In a report to council, Duncan’s CAO Peter de Verteuil said that the city is experiencing issues of public disorder along the Trans Canada Highway corridor, and in particular in the area of Whistler Street.
He said the alignment and orientation of buildings, lack of pedestrian opportunities, and limited landscaping in the area don’t provide a welcoming environment for most customers and members of the public.
“Even prior to the increasing public disorder issues on Whistler Street, this street was in high need of attention,” de Verteuil said.
“Council’s strategic plan includes working with TCH businesses and residents to develop plans. While the main plan envisioned was the Safer Community Plan, development of a plan for Whistler Street would likely be a welcome initiative.”
As for 85 Station St., de Verteuil reminded council that the city became its owner last year after the property was not redeemed at tax sale due to the large outstanding tax balance that was a result of the demolition of the building through the city’s “remedial action requirement” process.

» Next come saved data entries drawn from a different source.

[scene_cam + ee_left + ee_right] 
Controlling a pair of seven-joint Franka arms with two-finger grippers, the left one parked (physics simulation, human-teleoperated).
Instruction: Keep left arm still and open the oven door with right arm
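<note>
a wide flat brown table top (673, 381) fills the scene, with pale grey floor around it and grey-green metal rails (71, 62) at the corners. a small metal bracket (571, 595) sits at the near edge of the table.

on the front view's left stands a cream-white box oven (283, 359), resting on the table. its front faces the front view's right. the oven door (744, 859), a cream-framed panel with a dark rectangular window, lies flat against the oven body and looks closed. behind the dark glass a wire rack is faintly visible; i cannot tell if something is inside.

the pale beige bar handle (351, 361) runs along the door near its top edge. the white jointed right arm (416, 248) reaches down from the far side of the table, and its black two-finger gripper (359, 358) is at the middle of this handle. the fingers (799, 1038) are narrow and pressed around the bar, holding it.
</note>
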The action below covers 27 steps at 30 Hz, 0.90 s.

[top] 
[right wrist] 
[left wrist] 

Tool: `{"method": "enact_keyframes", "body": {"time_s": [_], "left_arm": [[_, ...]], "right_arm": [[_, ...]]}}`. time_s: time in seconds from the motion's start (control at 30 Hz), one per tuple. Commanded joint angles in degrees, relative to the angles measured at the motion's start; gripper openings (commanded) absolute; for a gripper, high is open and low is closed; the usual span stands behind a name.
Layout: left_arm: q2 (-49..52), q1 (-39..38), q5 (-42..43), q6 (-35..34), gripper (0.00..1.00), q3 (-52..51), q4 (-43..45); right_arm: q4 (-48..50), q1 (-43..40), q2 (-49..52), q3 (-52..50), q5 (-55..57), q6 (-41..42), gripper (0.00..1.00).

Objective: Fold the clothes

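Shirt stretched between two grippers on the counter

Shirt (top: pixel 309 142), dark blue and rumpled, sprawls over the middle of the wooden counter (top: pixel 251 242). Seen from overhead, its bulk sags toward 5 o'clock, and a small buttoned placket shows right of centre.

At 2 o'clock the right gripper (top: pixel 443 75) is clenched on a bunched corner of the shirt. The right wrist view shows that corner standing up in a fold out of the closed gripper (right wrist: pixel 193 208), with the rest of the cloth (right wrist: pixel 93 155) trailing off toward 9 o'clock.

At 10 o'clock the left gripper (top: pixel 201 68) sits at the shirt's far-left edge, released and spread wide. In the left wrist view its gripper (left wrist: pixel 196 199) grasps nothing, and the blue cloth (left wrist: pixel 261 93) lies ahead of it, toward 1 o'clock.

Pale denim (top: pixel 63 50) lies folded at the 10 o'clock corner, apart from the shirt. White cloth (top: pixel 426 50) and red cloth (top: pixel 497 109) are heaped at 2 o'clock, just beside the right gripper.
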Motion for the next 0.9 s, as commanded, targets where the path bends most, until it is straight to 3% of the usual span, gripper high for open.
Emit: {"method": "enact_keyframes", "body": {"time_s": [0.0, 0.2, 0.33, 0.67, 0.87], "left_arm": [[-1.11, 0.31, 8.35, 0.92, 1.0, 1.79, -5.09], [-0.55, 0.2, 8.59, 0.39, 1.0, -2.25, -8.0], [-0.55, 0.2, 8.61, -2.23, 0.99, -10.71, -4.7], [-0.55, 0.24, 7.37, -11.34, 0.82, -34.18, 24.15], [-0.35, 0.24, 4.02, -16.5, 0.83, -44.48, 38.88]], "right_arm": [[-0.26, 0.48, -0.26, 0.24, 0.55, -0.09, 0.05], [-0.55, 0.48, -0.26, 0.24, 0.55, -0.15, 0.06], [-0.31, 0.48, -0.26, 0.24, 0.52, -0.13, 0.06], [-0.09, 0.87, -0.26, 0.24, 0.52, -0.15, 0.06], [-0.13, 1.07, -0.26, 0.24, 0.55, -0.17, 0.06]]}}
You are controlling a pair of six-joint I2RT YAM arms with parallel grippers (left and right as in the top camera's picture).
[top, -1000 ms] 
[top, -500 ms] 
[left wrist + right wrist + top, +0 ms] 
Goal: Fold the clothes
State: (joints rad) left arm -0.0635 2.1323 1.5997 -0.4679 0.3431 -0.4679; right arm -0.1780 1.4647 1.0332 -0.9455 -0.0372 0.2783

The old building, which housed the Red Balloon Toy Store, was ordered to be torn down by the city in 2014 after a backhoe accidentally struck it in 2009, causing significant damage.
The city took over possession of the site after its previous owner didn’t pay the costs of tearing down the building, which was approximately $400,000.
De Verteuil said council’s strategic plan also includes facilitating a community discussion on the future of the site, and the plan calls for approaching consultants for proposals.
“Initial discussions have been initiated with staff from the City Repair Project to determine their level of interest in assisting with these two projects,” he said.
“Their staff were quite keen on both projects and will put together a draft proposal for council’s feedback. It is envisioned that there will be economies of scale by undertaking these two separate consultations at the same time.”
Coun. Carol Newington said at the meeting on Sept. 16 that of the two projects, she believes Whistler Street needs the most assistance.
She said she likes the idea of getting the businesses and stakeholders in that area involved in this process.
“Having input will be a big boost for them because they are feeling a little downtrodden,” Newington said.
“Having something on the horizon for them will make them feel more included.”
Coun. Jenni Capps said she believes the City Repair Project is a great organization to facilitate planning and community discussions for these projects.
“The CPR’s emphasis is on ownership and community connections so this is a great direction to go,” Capps said.
“I want to hear from the CPR on both of these initiatives.”
Mayor Michelle Staples said the initiative for Whistler Street will breath new life into the area “after it has gone through so much”.